TASK INSTRUCTIONS: Take the entries below and reproduce them word for word.

Records contained in a dataset:
******************************

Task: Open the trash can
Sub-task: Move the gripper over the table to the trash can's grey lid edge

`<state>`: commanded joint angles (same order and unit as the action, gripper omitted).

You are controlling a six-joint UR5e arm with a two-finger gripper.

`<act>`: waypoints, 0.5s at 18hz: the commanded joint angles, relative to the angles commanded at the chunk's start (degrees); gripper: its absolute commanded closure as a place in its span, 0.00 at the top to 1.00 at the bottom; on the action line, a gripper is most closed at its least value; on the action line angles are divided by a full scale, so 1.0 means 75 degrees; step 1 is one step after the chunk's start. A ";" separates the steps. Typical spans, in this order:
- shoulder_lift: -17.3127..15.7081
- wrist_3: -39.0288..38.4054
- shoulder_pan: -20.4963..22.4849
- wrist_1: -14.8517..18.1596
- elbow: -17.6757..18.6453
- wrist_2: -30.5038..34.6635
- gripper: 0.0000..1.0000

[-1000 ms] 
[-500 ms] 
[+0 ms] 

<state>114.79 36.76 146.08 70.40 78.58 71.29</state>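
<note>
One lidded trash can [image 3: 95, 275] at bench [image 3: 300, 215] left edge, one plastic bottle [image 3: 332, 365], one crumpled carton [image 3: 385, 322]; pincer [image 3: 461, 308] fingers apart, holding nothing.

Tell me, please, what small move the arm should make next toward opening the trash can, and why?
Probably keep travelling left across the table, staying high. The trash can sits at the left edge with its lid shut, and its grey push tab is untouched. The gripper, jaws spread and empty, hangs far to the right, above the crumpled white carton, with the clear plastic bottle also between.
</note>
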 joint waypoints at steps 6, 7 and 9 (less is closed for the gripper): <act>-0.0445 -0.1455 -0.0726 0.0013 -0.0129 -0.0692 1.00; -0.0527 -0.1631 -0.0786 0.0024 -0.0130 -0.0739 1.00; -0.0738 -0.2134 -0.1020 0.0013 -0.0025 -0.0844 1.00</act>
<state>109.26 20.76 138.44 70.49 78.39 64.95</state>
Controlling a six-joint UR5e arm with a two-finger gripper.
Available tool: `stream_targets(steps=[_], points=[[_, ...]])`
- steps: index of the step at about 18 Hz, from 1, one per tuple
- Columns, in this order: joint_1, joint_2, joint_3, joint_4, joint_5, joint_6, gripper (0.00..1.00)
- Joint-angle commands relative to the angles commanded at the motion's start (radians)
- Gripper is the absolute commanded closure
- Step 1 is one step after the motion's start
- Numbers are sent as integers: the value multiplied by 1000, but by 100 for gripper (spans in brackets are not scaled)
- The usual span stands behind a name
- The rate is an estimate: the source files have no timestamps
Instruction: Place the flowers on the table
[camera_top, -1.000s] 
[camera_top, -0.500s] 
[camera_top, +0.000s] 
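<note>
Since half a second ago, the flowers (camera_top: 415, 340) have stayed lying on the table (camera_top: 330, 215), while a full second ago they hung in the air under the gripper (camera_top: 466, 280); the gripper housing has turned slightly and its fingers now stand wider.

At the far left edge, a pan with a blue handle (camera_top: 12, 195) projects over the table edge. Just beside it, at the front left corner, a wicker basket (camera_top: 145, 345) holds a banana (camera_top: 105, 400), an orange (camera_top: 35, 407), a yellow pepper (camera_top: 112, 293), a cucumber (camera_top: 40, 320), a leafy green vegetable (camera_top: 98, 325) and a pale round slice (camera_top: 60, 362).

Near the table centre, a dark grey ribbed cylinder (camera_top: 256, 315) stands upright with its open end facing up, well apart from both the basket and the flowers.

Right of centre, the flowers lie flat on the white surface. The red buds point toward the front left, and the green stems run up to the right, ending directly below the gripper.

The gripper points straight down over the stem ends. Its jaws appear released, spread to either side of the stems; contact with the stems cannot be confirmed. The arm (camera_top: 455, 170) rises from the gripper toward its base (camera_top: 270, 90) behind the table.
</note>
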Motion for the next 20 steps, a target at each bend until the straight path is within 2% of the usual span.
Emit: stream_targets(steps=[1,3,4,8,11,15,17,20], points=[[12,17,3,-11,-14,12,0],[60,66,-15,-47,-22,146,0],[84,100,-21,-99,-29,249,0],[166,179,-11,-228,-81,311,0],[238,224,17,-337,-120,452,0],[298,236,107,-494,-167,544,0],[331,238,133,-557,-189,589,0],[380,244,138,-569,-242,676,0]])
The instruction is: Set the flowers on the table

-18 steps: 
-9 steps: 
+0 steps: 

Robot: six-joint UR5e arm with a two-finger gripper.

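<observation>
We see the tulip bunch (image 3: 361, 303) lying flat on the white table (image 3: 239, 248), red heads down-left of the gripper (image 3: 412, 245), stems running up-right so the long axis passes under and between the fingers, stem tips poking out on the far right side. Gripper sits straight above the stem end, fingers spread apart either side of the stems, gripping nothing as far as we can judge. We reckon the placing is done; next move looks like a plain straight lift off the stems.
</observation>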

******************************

RESPONSE TO THE EXERCISE:
Task: Open the trash can
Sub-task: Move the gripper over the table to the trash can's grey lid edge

`<state>`: commanded joint angles (same order and unit as the action, gripper omitted).

You are controlling a six-joint UR5e arm with a two-finger gripper.

`<act>`: waypoints, 0.5s at 18hz: the commanded joint angles, relative to the angles commanded at the chunk's start (degrees); gripper: its absolute commanded closure as a place in its span, 0.00 at the top to 1.00 at the bottom; on the action line, a gripper is most closed at its least value; on the action line angles are divided by a full scale, so 1.0 means 75 degrees; step 1 is one step after the chunk's start. A ";" separates the steps. Typical spans, in this order:
- shoulder_lift: -17.3127..15.7081
- wrist_3: -39.0288..38.4054
- shoulder_pan: -20.4963..22.4849
- wrist_1: -14.8517..18.1596
- elbow: -17.6757..18.6453
- wrist_2: -30.5038..34.6635
- gripper: 0.0000..1.0000

[-1000 ms] 
[-500 ms] 
[+0 ms] 

<state>114.79 36.76 146.08 70.40 78.58 71.29</state>
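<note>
One lidded trash can [image 3: 95, 275] at bench [image 3: 300, 215] left edge, one plastic bottle [image 3: 332, 365], one crumpled carton [image 3: 385, 322]; pincer [image 3: 461, 308] fingers apart, holding nothing.

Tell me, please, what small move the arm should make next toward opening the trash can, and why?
Probably keep travelling left across the table, staying high. The trash can sits at the left edge with its lid shut, and its grey push tab is untouched. The gripper, jaws spread and empty, hangs far to the right, above the crumpled white carton, with the clear plastic bottle also between.
</note>
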 joint waypoints at steps 6, 7 and 9 (less is closed for the gripper): <act>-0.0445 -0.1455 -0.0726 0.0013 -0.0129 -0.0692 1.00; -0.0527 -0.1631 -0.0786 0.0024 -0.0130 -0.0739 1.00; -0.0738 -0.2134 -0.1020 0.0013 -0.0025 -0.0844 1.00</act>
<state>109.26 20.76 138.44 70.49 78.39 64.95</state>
Controlling a six-joint UR5e arm with a two-finger gripper.
Available tool: `stream_targets(steps=[_], points=[[_, ...]])`
- steps: index of the step at about 18 Hz, from 1, one per tuple
- Columns, in this order: joint_1, joint_2, joint_3, joint_4, joint_5, joint_6, gripper (0.00..1.00)
- Joint-angle commands relative to the angles commanded at the motion's start (radians)
- Gripper is the absolute commanded closure
- Step 1 is one step after the motion's start
- Numbers are sent as integers: the value multiplied by 1000, but by 100 for gripper (spans in brackets are not scaled)
- The usual span stands behind a name
- The rate is an estimate: the source files have no timestamps
Instruction: Place the flowers on the table
[camera_top, -1.000s] 
[camera_top, -0.500s] 
[camera_top, +0.000s] 
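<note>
Since half a second ago, the flowers (camera_top: 415, 340) have stayed lying on the table (camera_top: 330, 215), while a full second ago they hung in the air under the gripper (camera_top: 466, 280); the gripper housing has turned slightly and its fingers now stand wider.

At the far left edge, a pan with a blue handle (camera_top: 12, 195) projects over the table edge. Just beside it, at the front left corner, a wicker basket (camera_top: 145, 345) holds a banana (camera_top: 105, 400), an orange (camera_top: 35, 407), a yellow pepper (camera_top: 112, 293), a cucumber (camera_top: 40, 320), a leafy green vegetable (camera_top: 98, 325) and a pale round slice (camera_top: 60, 362).

Near the table centre, a dark grey ribbed cylinder (camera_top: 256, 315) stands upright with its open end facing up, well apart from both the basket and the flowers.

Right of centre, the flowers lie flat on the white surface. The red buds point toward the front left, and the green stems run up to the right, ending directly below the gripper.

The gripper points straight down over the stem ends. Its jaws appear released, spread to either side of the stems; contact with the stems cannot be confirmed. The arm (camera_top: 455, 170) rises from the gripper toward its base (camera_top: 270, 90) behind the table.
</note>
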Motion for the next 20 steps, a target at each bend until the straight path is within 2% of the usual span.
Emit: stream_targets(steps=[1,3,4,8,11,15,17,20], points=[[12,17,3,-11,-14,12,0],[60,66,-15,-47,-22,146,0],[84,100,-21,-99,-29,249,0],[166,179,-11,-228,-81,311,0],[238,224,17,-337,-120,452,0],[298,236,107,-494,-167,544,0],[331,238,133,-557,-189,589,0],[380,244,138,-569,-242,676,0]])
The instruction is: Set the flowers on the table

-18 steps: 
-9 steps: 
+0 steps: 

Robot: six-joint UR5e arm with a two-finger gripper.

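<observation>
We see the tulip bunch (image 3: 361, 303) lying flat on the white table (image 3: 239, 248), red heads down-left of the gripper (image 3: 412, 245), stems running up-right so the long axis passes under and between the fingers, stem tips poking out on the far right side. Gripper sits straight above the stem end, fingers spread apart either side of the stems, gripping nothing as far as we can judge. We reckon the placing is done; next move looks like a plain straight lift off the stems.
</observation>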

Nothing remains to be answered in this exercise.